» **What the exercise asks**: Anywhere the string "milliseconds" shows up in the listing below, copy the line it is in.

» **Given data**:
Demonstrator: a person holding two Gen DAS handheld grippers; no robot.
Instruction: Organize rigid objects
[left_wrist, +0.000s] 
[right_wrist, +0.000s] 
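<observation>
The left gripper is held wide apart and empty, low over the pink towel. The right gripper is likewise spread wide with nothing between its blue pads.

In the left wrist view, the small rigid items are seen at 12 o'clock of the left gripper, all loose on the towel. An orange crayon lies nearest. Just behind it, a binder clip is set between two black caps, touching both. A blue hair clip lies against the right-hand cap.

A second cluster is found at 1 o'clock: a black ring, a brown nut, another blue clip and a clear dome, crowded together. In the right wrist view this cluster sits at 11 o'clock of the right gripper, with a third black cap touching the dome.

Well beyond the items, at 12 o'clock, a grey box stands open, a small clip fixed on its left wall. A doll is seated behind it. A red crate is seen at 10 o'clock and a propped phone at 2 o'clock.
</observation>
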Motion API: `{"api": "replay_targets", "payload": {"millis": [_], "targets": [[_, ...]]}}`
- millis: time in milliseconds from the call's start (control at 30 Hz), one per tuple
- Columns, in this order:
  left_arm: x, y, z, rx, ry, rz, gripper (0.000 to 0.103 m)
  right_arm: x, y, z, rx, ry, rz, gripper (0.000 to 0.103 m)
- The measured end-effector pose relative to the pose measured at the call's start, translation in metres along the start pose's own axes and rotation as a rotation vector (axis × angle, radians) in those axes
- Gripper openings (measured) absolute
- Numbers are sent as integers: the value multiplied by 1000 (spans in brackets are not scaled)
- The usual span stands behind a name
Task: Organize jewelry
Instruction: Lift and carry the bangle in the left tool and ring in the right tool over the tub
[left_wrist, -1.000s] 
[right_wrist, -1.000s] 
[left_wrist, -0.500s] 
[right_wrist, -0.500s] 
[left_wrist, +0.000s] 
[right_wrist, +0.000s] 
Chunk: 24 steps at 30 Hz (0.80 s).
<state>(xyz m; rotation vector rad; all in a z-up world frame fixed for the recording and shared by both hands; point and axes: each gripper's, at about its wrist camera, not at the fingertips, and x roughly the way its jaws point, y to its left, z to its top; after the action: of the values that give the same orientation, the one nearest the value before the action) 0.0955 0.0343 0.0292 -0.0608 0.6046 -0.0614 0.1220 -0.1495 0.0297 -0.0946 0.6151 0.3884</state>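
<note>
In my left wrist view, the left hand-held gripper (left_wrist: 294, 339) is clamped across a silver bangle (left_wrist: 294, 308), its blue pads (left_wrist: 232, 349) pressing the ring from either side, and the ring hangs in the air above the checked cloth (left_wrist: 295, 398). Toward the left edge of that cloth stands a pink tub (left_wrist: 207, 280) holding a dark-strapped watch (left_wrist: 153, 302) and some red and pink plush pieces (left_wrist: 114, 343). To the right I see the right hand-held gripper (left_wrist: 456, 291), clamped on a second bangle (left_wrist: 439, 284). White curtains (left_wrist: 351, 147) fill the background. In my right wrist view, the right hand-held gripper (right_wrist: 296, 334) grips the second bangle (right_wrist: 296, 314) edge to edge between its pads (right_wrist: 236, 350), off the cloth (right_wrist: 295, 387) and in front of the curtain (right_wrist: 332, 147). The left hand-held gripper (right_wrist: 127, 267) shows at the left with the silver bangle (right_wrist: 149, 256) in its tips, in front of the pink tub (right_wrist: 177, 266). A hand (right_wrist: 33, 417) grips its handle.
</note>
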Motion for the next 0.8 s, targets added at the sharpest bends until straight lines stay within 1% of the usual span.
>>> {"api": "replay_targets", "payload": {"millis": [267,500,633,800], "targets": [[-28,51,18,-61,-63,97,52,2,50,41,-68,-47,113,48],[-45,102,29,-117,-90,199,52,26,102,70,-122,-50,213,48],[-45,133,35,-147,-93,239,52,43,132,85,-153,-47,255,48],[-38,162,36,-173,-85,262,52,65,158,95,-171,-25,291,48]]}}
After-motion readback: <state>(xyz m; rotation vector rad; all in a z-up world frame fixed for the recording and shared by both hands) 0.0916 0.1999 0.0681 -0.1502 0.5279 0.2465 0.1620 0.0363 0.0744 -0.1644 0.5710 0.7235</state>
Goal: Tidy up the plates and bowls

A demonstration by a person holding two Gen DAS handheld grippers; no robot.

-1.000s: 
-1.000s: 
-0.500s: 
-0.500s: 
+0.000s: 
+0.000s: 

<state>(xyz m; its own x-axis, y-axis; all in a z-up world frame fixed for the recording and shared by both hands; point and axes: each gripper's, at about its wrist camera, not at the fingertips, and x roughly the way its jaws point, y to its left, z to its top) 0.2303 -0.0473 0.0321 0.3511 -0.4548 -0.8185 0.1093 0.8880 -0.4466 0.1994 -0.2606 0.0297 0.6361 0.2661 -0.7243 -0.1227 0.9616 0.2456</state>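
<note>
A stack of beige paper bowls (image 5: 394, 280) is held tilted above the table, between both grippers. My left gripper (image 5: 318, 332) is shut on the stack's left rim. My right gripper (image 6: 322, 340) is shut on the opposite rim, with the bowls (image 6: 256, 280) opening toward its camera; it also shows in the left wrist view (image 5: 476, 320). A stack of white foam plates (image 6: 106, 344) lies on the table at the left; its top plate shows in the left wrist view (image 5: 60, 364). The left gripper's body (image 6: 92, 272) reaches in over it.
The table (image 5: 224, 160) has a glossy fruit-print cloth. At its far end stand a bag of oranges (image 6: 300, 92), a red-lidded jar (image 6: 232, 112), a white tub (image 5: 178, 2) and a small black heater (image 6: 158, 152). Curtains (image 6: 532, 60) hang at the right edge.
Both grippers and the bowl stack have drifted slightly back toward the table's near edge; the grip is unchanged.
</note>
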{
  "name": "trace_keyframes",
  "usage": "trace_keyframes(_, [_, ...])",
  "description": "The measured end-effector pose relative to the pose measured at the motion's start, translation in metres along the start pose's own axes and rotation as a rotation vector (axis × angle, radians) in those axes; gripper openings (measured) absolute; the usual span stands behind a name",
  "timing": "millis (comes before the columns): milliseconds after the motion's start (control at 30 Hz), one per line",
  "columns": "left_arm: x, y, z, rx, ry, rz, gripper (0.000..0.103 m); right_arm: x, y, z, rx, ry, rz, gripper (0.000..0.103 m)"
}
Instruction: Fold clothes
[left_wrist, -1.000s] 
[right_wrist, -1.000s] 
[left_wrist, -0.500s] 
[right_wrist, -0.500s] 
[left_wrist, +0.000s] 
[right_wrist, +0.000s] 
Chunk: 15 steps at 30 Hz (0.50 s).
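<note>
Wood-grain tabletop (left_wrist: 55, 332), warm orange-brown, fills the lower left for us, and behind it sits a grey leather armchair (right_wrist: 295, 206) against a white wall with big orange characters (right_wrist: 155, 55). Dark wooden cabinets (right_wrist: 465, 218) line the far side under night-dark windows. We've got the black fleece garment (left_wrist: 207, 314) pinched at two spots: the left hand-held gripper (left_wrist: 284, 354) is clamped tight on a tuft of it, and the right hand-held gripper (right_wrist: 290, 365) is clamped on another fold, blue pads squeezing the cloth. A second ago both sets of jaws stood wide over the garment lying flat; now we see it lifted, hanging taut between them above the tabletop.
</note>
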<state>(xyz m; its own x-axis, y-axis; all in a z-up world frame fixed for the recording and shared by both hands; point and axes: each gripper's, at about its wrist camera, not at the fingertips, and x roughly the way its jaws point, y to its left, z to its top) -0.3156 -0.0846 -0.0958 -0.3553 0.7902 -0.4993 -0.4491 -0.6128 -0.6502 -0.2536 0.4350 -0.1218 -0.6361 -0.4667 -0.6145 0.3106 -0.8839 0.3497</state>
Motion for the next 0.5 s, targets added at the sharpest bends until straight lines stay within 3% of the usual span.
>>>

» **Your solution**:
- millis: time in milliseconds from the call's start (control at 30 Hz), one per tuple
  "timing": "millis (comes before the columns): milliseconds after the motion's start (control at 30 Hz), one per line",

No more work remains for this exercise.